With no special tools, and just Facebook’s rudimentary search facility, Krebs uncovered over 100 forums that have been engaged in identify theft, credit card fraud, spamming, and denial-of-service attacks.
Virtually all the groups made no special effort to hide the criminal activity they were engaged in, openly advertising what they were about in their group names.
In total, Krebs counted more than 300,000 members of these groups - a staggering figure even if you consider that there was likely to be some overlaps in membership. And approximately ten percent of the groups had been active on Facebook for more four years (some had existed as long as *nine* years) without apparently being on the receiving end of any hassle from Facebook itself.
Krebs tipped off Facebook, who quickly shut down the pages. But why wasn’t something done sooner by Facebook itself?
The problem is that Facebook doesn’t care. Although it’s quite capable of writing code that might detect some of these suspicious groups and report them to its security teams (after all, it seems to have no trouble building far more complicated facial recognition code when it suits them) it would prefer to leave it to Facebook users to police the site for them.
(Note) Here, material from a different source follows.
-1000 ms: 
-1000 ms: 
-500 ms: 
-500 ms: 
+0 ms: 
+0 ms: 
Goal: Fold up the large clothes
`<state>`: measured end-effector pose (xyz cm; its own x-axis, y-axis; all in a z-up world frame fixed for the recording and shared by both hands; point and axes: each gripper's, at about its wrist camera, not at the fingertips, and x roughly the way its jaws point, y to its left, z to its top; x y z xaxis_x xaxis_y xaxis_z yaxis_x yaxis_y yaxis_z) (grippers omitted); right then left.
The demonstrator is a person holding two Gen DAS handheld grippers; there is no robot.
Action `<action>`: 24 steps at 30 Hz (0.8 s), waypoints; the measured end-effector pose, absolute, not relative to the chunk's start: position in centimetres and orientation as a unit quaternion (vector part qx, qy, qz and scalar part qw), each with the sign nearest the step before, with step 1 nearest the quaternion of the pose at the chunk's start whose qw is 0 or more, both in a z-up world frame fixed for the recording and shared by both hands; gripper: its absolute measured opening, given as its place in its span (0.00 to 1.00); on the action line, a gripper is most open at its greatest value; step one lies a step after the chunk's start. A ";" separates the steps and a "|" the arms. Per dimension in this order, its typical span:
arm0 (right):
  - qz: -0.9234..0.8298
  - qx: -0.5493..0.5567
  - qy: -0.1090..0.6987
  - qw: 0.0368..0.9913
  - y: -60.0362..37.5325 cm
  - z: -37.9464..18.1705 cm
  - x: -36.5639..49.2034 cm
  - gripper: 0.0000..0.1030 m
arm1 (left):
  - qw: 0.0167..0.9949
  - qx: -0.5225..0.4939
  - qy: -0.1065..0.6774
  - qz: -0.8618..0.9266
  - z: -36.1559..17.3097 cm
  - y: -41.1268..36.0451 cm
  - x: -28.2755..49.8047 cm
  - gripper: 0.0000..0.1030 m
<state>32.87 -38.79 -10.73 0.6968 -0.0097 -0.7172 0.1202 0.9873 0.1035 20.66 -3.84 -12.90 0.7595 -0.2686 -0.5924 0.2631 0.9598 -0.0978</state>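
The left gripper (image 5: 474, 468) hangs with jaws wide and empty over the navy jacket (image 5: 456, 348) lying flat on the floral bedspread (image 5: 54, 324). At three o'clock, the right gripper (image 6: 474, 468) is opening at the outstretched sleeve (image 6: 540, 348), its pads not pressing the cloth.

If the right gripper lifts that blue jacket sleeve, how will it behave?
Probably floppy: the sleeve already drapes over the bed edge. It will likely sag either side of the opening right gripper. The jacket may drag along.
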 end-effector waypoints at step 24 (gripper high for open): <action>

It’s down to Joe User to report any groups that might be in breach of Facebook’s community standards.
Brian Krebs only spent a couple of hours looking for Facebook groups engaged in criminal activity, and he limited himself to English-speaking forums and groups with more than 25 members.
There will be more offending Facebook groups out there, but Facebook is waiting for people like you to tell them about it.
The fact that these groups existed unchallenged for up to nine years suggests that Facebook is simply not interested in proactively hunting for them itself.
Maybe you shouldn’t worry quite so much about the dark web, and concern yourself more about the regular web instead.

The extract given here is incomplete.